## Exercise instructions
Only lines containing the word "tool" are needed; pull them out of the material.
#### Given information
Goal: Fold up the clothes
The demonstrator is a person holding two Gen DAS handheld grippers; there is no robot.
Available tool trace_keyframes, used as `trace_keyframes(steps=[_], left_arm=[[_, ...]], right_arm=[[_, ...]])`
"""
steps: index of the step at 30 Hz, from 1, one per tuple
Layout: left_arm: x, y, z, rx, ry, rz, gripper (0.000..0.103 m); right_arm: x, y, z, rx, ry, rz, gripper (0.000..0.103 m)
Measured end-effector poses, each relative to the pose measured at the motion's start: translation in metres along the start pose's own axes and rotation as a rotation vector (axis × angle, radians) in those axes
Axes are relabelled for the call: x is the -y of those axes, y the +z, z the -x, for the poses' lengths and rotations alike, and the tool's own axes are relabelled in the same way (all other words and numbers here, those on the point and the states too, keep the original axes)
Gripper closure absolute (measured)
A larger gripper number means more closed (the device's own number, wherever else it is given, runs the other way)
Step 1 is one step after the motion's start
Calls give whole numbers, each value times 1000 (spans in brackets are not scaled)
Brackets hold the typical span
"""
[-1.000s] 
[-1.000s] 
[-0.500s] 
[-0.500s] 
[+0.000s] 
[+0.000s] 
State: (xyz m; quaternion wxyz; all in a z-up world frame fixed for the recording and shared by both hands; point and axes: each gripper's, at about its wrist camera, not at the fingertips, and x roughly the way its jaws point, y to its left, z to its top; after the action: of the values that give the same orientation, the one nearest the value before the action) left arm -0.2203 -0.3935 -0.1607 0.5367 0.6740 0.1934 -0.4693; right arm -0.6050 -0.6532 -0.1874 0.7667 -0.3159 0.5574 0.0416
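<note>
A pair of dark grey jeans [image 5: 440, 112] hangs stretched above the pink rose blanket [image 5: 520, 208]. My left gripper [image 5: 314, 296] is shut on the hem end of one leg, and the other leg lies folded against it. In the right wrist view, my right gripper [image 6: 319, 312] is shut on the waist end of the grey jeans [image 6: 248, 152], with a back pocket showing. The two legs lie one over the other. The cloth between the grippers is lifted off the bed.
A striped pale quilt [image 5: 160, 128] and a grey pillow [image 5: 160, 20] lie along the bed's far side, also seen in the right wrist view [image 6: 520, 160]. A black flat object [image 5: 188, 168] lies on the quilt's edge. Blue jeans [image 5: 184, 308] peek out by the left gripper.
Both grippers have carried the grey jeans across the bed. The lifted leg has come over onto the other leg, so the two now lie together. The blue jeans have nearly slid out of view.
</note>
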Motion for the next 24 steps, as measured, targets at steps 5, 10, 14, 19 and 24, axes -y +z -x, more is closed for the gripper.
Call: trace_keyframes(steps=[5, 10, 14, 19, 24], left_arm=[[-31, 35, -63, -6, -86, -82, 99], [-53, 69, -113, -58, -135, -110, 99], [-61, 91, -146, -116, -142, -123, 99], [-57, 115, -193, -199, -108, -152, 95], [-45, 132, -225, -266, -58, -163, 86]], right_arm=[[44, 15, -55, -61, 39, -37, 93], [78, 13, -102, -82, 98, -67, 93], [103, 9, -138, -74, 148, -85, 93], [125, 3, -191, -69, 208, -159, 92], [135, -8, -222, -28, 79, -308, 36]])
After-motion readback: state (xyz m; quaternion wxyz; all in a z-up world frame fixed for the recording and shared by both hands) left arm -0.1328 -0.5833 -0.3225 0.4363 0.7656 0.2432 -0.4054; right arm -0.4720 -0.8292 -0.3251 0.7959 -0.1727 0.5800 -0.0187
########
## Reply
Available tool trace_keyframes, used as `trace_keyframes(steps=[_], left_arm=[[_, ...]], right_arm=[[_, ...]])`
Axes are relabelled for the call: x is the -y of those axes, y the +z, z the -x, for the poses' lengths and rotations alike, and the tool's own axes are relabelled in the same way (all other words and numbers here, those on the point and the states too, keep the original axes)

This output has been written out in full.